As may be seen FIGS. 2 and 4, the portion of the lifting spindle 8 inside the cutting cylinder 1 has two bores 32, 33 extending in a radial direction, through which first and second stay bolts or pins 34, 35 respectively extending in the radial direction are disposed on both sides.
A pair of diametrically extending first and second channels 37, 38 in which the stay bolts 34, 35 are situated, extend from the centered bore 7 in the radial direction. The stay bolts 34, 35 have outer ends which engage grooves 39, 40 having round ends and which grooves 39, 40 are arranged in the guide strips 23, 24 of the cutter bars 21, 22. The grooves 39, 40 can be embodied as elongated holes.

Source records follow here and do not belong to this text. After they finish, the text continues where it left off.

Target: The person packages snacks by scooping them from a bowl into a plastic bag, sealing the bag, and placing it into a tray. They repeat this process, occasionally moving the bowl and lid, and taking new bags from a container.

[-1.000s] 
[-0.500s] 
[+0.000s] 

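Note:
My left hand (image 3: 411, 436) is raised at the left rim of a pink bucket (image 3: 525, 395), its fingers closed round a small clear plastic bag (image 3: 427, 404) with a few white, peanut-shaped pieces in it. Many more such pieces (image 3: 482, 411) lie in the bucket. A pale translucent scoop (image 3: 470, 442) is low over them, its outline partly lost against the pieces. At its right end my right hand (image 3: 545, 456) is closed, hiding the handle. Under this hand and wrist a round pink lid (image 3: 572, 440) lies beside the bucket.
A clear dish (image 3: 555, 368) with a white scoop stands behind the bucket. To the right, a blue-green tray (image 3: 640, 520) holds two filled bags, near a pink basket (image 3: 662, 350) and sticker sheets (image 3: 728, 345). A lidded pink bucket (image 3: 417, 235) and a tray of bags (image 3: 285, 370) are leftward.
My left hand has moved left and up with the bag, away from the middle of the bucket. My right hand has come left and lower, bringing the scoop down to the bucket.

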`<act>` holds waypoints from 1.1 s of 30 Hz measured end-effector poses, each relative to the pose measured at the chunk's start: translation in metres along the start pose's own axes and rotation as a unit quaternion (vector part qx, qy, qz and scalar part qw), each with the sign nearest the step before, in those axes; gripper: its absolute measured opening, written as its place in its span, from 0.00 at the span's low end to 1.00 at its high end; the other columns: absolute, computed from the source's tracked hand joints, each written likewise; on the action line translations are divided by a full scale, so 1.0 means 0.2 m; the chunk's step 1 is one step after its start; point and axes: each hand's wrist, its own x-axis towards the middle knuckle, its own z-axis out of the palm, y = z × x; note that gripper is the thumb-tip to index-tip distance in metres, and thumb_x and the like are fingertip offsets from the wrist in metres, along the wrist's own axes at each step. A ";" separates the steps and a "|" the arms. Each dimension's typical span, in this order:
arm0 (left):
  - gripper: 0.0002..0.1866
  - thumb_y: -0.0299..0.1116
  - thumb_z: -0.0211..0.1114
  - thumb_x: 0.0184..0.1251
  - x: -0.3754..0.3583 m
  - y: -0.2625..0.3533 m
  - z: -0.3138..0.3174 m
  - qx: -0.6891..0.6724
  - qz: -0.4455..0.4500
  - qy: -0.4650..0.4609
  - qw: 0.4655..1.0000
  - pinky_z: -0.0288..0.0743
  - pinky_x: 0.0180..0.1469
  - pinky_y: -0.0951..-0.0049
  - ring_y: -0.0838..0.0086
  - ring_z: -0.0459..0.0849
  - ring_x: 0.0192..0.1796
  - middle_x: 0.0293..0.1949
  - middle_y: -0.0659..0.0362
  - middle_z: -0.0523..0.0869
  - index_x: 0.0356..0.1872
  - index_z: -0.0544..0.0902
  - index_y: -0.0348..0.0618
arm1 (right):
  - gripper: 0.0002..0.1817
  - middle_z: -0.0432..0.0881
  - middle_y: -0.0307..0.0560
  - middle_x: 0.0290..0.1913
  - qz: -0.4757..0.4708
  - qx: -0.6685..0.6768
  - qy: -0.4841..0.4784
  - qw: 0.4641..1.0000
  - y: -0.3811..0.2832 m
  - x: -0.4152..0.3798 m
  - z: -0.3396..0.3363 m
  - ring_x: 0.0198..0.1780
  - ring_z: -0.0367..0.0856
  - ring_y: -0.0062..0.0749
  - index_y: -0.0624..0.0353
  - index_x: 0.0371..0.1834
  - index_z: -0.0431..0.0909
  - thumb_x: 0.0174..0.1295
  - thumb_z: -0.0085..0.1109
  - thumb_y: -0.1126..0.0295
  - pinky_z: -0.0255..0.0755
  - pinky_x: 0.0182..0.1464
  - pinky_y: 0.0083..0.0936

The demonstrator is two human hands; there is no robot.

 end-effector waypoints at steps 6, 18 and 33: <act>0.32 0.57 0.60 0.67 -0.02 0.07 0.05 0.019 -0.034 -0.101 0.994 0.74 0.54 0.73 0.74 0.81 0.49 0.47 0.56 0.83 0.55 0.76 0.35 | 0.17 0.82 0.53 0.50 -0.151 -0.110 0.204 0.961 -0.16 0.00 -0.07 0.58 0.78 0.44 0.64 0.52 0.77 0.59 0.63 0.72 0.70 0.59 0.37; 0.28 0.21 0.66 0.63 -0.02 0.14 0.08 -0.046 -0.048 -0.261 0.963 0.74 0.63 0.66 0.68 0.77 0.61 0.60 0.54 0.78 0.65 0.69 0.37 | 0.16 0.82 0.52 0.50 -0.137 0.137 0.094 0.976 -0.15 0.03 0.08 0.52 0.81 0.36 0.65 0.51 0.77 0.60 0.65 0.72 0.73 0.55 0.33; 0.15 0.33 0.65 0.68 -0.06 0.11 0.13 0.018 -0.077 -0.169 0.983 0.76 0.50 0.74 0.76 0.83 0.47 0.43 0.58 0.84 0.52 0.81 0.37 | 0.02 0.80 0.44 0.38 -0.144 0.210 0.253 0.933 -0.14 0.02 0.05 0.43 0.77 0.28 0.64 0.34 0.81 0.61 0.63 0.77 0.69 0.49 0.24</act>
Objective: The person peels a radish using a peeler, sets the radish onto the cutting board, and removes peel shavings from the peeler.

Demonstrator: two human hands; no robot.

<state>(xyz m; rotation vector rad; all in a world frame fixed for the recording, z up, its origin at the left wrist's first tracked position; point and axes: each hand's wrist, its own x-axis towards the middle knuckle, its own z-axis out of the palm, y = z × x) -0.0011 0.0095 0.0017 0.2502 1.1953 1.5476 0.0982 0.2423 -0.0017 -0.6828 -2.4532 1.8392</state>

The grooves 39, 40 in the guide strips 23, 24 extend at an angle α of a size in the range between 2° to 10° in respect to an axial center line 42 of the cutting cylinder 1--as shown in FIG. 2. The illustrations represented in FIGS. 1 to 3 show the cutters 29, 30 in the position of "no collection production", i.e. the cutters extend in alignment with the center lines 42. Screws 43 extend in the axis-parallel direction in respect to the stay bolts 34, 35 and are disposed in threaded bores on both sides of the groove 16, 17 in the jacket surface of the cutting cylinder 1. These screws 43 are provided to reduce the seating play of the guide strips 23, 24 fastened to the cutter bars 21, 22, and to press a sliding block 46, via a compression spring 44 indicated in FIGS. 2 and 3, against the guide strip 23, 24, so that the guide strip 23, 24 is pressed against the bottom 18, 19 of the groove 16, 17.
The sliding blocks 46 can be made of hardened steel or preferably of brass, so that no wear occurs between the sliding blocks 46 and the guide strips 23, 24. The sliding blocks 46 are pressed against the guide strips 23, 24 with an amount of pressure which is slightly greater than the centrifugal forces acting in the opposite direction on the cutter bars 21, 22 when the cutting cylinder 1 rotates.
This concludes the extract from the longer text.